▸ GIVEN MATERIAL:
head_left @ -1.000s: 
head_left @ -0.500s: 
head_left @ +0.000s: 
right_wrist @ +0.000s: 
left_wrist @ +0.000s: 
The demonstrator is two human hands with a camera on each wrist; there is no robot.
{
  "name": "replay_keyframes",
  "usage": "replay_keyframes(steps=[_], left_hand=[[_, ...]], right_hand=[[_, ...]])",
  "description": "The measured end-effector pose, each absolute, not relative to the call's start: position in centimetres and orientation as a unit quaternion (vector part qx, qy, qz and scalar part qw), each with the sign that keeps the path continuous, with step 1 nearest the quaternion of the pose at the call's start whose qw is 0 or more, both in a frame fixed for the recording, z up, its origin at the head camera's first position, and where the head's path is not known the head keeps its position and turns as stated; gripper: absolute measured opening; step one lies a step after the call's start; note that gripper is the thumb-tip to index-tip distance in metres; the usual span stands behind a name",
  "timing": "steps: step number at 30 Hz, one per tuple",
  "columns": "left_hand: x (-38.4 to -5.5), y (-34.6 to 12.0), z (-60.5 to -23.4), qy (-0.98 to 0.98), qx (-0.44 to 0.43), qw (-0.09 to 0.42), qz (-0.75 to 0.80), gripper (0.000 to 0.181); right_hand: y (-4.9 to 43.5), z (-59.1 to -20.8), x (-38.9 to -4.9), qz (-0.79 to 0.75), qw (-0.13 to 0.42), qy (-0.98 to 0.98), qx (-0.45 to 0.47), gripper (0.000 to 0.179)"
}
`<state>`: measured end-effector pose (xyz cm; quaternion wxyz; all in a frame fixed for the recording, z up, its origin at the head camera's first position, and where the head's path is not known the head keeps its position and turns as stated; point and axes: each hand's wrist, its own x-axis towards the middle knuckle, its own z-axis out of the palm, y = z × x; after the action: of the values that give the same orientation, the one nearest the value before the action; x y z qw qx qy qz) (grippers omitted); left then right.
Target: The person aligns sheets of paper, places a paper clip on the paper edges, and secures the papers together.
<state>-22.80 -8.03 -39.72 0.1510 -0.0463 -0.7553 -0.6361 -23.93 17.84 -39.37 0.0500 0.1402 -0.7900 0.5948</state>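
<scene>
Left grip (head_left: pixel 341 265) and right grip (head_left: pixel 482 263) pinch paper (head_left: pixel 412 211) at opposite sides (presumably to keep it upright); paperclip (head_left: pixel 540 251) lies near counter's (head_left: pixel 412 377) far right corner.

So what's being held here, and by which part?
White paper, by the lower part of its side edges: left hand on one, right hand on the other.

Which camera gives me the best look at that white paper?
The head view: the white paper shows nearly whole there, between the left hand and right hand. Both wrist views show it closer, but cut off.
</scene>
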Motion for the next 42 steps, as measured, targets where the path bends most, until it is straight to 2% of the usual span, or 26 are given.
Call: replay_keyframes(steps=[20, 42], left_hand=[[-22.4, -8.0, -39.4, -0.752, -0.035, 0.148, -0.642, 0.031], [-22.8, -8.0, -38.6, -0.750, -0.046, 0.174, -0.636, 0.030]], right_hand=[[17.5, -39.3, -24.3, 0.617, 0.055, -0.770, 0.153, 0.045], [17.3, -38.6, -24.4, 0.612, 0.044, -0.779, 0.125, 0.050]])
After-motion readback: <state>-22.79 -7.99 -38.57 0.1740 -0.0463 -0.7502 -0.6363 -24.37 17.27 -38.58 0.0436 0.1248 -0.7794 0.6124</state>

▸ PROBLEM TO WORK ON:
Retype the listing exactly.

▸ YOUR RESPONSE:
head_left @ -1.000s: 
head_left @ -0.500s: 
head_left @ +0.000s: 
right_wrist @ +0.000s: 
left_wrist @ +0.000s: 
The demonstrator is two human hands with a camera on each wrist; there is no robot.
{
  "name": "replay_keyframes",
  "usage": "replay_keyframes(steps=[_], left_hand=[[_, ...]], right_hand=[[_, ...]])",
  "description": "The measured end-effector pose, each absolute, not relative to the call's start: position in centimetres and orientation as a unit quaternion (vector part qx, qy, qz and scalar part qw), each with the sign that keeps the path continuous, with step 1 nearest the quaternion of the pose at the call's start whose qw is 0 or more, both in a frame fixed for the recording, z up, its origin at the head camera's first position, and where the head's path is not known the head keeps its position and turns as stated; gripper: absolute measured opening; step one lies a step after the call's start; note that gripper is the thumb-tip to index-tip distance in metres; the usual span stands behind a name",
  "timing": "steps: step number at 30 Hz, one per tuple",
  "columns": "left_hand: x (-38.4 to -5.5), y (-34.6 to 12.0), z (-60.5 to -23.4), qy (-0.98 to 0.98), qx (-0.44 to 0.43), qw (-0.09 to 0.42), qz (-0.75 to 0.80), gripper (0.000 to 0.181); right_hand: y (-4.9 to 43.5), z (-59.1 to -20.8), x (-38.9 to -4.9), qz (-0.79 to 0.75), qw (-0.13 to 0.42), qy (-0.98 to 0.98), qx (-0.45 to 0.47), gripper (0.000 to 0.179)"
}
`<state>`: measured end-effector pose (xyz cm; quaternion wxyz; all in a frame fixed for the recording, z up, its origin at the head camera's first position, and where the head's path is not known the head keeps its position and turns as stated; point and axes: each hand's wrist, its own x-axis towards the middle knuckle, its own z-axis out of the palm, y = z × x; after the action: of the values that give the same orientation, the one nearest the value before the action; x y z qw qx qy qz) (grippers omitted); left then right.
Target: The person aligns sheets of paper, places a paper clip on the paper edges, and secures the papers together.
<state>-22.80 -8.03 -39.72 0.1510 -0.0463 -0.7553 -0.6361 -23.93 17.84 -39.37 0.0500 0.1402 -0.7900 0.5948</state>
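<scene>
Left grip (head_left: pixel 341 265) and right grip (head_left: pixel 482 263) pinch paper (head_left: pixel 412 211) at opposite sides (presumably to keep it upright); paperclip (head_left: pixel 540 251) lies near counter's (head_left: pixel 412 377) far right corner.

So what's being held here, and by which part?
White paper, by the lower part of its side edges: left hand on one, right hand on the other.

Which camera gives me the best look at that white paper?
The head view: the white paper shows nearly whole there, between the left hand and right hand. Both wrist views show it closer, but cut off.
</scene>
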Motion for the next 42 steps, as measured, targets where the path bends most, until it is straight to 2% of the usual span, or 26 are given.
Call: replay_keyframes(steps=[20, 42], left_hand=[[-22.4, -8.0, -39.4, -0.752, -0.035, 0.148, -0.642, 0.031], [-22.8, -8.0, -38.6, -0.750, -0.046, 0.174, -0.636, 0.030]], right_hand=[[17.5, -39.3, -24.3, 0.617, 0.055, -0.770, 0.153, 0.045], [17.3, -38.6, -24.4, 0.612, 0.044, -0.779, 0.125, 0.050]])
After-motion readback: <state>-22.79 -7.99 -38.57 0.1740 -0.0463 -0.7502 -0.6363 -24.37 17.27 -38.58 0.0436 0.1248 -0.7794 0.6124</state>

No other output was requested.